A second designated slow rusting resistance gene, Lr46, located on chromosome 1BL (Singh et al. 1998; William et al. 2003), was first identified in the CIMMYT-derived Mexican variety ‘Pavon 76’. This gene is widely distributed in germplasm from CIMMYT and other countries. It also confers slow rusting to stripe rust and slow mildewing to powdery mildew and is designated as Yr29 and Pm39, respectively (Singh et al. 1998; William et al. 2003; Lillemo et al. 2008). Lr46 is also associated with slight post-flowering LTN.

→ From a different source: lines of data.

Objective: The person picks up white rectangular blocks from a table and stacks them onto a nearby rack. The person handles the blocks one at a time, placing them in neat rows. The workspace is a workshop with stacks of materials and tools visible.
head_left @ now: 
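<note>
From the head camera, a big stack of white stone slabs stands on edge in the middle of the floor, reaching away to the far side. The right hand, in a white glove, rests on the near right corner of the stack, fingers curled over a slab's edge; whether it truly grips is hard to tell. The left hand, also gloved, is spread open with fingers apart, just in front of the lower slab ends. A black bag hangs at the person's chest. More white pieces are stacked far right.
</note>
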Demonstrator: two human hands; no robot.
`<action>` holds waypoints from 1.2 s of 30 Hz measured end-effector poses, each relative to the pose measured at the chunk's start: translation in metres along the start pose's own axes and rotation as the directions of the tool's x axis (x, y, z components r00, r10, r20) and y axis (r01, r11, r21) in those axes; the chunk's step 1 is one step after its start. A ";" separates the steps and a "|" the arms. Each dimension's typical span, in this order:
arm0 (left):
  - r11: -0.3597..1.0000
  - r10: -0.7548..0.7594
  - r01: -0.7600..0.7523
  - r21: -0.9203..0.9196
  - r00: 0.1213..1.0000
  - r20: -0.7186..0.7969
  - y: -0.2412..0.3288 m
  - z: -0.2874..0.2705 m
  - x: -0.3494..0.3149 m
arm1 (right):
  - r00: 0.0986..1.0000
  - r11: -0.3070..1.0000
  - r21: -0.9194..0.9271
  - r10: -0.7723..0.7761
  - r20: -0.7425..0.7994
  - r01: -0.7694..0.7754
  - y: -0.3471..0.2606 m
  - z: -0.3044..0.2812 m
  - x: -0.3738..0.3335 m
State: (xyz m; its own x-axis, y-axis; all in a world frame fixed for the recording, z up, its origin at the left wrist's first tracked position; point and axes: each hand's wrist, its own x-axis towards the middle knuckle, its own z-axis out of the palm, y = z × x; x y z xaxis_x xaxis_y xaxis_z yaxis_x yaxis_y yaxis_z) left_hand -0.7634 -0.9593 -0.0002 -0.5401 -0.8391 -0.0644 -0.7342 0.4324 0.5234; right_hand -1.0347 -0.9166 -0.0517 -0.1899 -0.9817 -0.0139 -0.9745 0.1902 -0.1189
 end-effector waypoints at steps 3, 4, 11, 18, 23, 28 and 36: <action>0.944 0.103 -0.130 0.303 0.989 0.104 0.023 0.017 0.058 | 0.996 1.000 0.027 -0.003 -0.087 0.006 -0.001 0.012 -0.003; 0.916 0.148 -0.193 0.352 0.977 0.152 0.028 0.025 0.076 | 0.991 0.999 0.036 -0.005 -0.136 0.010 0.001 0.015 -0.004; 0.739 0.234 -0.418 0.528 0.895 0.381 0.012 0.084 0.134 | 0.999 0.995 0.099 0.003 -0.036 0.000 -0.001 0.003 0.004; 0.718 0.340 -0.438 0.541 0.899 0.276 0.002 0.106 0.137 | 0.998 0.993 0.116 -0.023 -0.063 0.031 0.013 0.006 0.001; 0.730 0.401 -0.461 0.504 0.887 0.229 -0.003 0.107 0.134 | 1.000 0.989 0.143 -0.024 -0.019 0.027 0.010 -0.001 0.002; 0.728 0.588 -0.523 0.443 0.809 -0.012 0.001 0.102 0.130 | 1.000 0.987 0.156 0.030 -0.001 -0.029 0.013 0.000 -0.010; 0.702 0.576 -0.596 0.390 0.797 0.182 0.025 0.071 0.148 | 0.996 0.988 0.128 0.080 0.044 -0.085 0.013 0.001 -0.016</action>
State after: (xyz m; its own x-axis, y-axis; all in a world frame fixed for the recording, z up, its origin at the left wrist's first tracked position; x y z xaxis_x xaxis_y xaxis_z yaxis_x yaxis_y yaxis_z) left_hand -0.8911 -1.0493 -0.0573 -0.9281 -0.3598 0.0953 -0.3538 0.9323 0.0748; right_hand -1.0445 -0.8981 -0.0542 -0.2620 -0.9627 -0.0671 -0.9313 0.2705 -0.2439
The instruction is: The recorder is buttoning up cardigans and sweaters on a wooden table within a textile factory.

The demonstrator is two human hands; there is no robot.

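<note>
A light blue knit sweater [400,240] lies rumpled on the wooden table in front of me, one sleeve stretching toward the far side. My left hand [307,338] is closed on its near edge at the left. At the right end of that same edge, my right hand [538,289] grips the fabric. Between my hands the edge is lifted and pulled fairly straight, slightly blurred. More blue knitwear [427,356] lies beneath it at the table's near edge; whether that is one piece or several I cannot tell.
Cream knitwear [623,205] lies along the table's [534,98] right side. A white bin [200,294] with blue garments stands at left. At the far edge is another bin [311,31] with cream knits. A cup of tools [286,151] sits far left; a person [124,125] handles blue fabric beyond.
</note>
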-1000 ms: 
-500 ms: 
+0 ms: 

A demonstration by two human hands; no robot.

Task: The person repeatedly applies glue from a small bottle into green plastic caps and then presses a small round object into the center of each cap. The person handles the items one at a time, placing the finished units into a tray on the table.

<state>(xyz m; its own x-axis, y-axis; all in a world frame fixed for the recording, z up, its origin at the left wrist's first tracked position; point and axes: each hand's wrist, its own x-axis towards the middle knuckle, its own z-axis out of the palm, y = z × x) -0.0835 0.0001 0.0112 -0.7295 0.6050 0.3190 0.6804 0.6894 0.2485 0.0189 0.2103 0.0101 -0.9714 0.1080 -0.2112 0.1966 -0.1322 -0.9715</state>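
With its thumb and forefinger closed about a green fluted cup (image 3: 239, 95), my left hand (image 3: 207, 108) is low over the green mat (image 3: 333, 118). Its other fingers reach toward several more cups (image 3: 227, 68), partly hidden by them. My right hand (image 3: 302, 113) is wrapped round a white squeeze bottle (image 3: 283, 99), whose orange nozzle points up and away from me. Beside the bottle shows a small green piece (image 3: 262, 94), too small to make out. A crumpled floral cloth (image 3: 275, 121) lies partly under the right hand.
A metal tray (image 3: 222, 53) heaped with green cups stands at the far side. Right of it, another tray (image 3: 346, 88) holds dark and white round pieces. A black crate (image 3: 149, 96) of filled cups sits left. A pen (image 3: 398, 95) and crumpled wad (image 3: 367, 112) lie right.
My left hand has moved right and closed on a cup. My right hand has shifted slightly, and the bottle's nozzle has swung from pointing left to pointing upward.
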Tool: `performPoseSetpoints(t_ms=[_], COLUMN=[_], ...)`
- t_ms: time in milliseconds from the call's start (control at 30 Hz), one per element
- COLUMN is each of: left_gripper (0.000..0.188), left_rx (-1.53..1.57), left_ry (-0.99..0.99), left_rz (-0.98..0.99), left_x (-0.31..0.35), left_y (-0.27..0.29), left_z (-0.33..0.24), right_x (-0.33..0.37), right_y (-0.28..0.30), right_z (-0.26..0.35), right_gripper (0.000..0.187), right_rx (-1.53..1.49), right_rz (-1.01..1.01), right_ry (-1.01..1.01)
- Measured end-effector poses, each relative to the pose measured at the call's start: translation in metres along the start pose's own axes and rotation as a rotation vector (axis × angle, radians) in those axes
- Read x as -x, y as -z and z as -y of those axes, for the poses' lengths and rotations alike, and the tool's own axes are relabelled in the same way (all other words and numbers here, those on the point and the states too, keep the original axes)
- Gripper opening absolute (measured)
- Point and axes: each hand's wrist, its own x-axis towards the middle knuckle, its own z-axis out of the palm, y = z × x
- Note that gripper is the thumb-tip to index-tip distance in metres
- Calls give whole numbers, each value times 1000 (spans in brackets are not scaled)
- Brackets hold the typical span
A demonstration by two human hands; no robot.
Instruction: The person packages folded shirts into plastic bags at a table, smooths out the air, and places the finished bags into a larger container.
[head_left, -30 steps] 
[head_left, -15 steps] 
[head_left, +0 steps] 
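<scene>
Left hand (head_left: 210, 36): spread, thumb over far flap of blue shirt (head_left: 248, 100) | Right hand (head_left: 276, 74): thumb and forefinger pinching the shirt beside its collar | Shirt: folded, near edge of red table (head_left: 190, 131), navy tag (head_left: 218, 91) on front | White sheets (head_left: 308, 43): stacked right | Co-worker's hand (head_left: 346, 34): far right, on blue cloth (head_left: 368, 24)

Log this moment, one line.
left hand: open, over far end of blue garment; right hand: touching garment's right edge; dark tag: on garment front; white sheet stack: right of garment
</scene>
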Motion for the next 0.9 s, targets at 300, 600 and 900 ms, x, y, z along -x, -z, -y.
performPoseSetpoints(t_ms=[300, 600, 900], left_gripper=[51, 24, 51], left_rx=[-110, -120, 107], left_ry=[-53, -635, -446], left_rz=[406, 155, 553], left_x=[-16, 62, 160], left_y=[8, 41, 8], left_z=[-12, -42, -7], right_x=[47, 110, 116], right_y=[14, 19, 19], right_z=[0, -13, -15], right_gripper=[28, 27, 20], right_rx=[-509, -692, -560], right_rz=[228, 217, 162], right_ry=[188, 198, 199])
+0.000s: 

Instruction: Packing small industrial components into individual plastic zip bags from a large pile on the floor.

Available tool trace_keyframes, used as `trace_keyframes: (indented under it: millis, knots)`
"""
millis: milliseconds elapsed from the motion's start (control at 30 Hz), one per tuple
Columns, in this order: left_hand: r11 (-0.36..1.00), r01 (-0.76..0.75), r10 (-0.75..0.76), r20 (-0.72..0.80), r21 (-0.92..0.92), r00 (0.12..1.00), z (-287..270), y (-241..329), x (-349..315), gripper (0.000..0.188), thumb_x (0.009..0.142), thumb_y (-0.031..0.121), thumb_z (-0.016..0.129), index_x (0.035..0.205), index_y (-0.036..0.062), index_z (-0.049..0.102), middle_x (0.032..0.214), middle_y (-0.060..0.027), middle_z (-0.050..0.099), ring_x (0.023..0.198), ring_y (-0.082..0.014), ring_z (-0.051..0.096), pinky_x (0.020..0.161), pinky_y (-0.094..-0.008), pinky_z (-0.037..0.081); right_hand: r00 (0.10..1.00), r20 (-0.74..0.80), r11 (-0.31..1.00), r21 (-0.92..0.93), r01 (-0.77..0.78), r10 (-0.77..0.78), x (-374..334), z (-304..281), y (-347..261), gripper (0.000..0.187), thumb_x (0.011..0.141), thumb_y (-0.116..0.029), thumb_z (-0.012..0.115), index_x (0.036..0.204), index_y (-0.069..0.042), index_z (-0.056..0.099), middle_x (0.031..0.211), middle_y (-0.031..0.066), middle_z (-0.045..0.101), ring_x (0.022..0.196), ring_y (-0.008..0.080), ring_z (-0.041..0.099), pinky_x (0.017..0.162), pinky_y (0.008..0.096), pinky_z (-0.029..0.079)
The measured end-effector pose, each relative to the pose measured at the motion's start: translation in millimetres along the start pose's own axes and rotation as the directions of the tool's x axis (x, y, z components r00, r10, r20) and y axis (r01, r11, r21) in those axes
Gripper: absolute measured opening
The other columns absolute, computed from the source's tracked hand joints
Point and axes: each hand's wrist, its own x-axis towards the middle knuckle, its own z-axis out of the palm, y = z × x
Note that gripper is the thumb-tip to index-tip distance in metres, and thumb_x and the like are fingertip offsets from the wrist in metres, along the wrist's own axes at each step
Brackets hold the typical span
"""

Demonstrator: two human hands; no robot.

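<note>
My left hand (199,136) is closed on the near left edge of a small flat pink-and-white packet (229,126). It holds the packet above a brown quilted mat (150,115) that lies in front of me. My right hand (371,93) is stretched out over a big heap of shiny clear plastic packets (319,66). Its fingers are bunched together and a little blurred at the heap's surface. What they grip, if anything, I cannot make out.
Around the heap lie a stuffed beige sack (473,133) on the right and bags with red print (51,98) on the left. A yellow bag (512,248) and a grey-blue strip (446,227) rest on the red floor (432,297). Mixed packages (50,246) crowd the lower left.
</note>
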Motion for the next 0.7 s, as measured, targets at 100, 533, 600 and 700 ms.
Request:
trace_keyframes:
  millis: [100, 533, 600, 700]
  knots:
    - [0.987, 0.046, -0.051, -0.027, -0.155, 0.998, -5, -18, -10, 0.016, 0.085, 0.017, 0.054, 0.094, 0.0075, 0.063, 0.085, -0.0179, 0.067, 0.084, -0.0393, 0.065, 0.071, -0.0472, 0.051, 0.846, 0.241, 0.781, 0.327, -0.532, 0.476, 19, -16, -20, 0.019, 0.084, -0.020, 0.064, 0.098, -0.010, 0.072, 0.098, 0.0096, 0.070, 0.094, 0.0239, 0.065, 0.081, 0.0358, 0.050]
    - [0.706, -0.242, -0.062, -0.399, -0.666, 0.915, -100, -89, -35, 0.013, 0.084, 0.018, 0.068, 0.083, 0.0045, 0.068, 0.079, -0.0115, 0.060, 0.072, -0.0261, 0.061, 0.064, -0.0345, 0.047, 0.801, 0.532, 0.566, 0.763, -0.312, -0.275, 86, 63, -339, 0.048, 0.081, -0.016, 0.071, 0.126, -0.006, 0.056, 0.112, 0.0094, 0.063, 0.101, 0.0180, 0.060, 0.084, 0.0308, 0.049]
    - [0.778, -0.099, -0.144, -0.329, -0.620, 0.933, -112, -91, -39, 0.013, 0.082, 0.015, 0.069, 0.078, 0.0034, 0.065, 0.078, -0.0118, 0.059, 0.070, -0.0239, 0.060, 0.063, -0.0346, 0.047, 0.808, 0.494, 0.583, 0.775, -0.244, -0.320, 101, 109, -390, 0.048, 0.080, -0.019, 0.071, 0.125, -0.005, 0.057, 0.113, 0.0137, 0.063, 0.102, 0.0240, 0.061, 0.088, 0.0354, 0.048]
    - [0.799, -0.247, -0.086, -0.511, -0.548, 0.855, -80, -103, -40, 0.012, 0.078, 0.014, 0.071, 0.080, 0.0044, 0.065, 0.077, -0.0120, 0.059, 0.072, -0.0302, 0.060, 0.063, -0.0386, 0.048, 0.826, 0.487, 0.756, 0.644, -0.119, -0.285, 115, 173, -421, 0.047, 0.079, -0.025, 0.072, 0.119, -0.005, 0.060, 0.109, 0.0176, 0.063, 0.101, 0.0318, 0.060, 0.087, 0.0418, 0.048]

Wheat genotype ‘RL6077’ developed in Canada was believed to carry Lr34 due to the expression of APR and LTN, and because of lack of allelism, was thought to be due to a translocation to a different chromosome (Dyck et al. 1994). However, absence of the gene-based DNA marker for Lr34 ruled out the presence of Lr34 in RL6077, and subsequent studies located genes Lr67 for leaf rust resistance and Yr46 for stripe rust resistance on chromosome 4DL (Herrera-Foessel et al. 2010; Hiebert et al. 2010). The frequency of this gene in wheat germplasm is not yet known. A fourth slow rusting resistance gene located on chromosome arm 7BL and temporarily designated as LrP, present in CIMMYT wheat ‘Parula’, is likely to be distributed widely in CIMMYT spring bread wheat germplasm.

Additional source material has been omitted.